◆ **TASK INPUTS**:
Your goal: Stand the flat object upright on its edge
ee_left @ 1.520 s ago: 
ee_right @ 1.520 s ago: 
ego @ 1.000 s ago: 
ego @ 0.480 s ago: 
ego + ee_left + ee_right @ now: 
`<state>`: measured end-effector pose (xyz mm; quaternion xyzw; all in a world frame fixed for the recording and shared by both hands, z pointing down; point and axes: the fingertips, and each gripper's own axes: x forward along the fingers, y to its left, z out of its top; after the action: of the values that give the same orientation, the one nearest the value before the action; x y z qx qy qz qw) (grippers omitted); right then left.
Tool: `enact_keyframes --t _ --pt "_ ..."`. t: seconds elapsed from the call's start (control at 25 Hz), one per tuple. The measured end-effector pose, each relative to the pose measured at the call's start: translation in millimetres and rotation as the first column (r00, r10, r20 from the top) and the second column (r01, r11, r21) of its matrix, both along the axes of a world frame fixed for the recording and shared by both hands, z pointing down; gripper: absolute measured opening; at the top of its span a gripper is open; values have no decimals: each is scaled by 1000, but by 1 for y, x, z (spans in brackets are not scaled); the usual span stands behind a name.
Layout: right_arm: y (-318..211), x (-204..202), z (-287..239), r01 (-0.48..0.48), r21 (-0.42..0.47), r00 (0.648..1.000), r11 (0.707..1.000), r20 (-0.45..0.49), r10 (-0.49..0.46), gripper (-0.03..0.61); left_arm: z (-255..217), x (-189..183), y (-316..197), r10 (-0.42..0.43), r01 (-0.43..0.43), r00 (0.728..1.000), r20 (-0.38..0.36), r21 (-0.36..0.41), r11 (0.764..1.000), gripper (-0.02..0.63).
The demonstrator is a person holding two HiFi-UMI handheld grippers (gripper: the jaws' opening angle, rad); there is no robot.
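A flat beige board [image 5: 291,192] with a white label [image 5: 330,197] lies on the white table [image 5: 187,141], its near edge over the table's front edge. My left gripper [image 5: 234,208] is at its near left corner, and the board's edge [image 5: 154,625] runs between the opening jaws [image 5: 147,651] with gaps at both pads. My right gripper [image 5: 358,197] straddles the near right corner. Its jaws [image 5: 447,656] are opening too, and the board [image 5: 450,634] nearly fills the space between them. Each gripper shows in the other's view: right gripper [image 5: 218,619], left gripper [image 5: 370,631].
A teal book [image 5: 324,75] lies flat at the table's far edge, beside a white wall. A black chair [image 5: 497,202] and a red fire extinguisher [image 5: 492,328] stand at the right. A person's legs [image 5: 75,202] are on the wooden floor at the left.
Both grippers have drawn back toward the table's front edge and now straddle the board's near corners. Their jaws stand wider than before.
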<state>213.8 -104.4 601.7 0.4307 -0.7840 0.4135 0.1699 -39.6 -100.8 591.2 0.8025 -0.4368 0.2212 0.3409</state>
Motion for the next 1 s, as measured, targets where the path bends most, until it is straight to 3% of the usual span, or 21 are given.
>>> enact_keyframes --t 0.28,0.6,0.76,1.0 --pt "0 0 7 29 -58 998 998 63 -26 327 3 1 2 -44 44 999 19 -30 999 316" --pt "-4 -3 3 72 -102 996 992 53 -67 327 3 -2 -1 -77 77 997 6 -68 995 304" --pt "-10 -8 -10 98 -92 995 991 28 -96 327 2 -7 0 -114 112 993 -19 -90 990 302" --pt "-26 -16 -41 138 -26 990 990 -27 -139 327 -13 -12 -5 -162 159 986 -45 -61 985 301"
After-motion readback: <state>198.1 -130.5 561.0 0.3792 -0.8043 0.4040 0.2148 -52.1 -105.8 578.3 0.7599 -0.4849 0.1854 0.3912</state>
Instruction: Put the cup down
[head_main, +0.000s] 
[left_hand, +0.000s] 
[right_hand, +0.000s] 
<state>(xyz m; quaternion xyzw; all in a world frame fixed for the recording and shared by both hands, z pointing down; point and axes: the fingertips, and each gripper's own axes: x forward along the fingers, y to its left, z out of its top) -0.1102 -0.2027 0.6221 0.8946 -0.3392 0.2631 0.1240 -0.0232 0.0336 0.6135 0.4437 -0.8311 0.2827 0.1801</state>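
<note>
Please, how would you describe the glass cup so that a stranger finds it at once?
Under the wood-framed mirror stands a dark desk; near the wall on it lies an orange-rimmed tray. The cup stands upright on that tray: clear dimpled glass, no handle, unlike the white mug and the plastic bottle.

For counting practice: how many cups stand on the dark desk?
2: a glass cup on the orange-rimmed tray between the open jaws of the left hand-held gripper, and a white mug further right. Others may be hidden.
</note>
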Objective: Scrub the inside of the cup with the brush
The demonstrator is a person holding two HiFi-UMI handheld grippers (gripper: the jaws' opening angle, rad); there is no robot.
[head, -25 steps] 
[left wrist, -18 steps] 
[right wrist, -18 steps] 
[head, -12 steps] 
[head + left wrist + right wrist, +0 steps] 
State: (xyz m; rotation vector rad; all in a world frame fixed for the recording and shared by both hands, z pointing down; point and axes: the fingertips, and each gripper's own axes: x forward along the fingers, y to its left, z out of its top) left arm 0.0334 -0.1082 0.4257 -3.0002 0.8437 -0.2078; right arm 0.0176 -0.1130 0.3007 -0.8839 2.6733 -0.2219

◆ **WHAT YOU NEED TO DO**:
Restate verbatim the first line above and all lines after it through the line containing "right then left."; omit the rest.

◆ **SOLUTION**:
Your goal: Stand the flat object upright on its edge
ee_left @ 1.520 s ago: 
ee_right @ 1.520 s ago: 
ego @ 1.000 s ago: 
ego @ 0.480 s ago: 
ego + ee_left + ee_right @ now: 
`<state>`: measured end-effector pose (xyz mm; quaternion xyzw; all in a world frame fixed for the recording and shared by both hands, z pointing down; point and axes: the fingertips, and each gripper's own axes: x forward along the fingers, y to its left, z out of its top; after the action: of the values that give the same orientation, the one nearest the value before the action; x y z qx qy qz qw) (grippers omitted); right then left.

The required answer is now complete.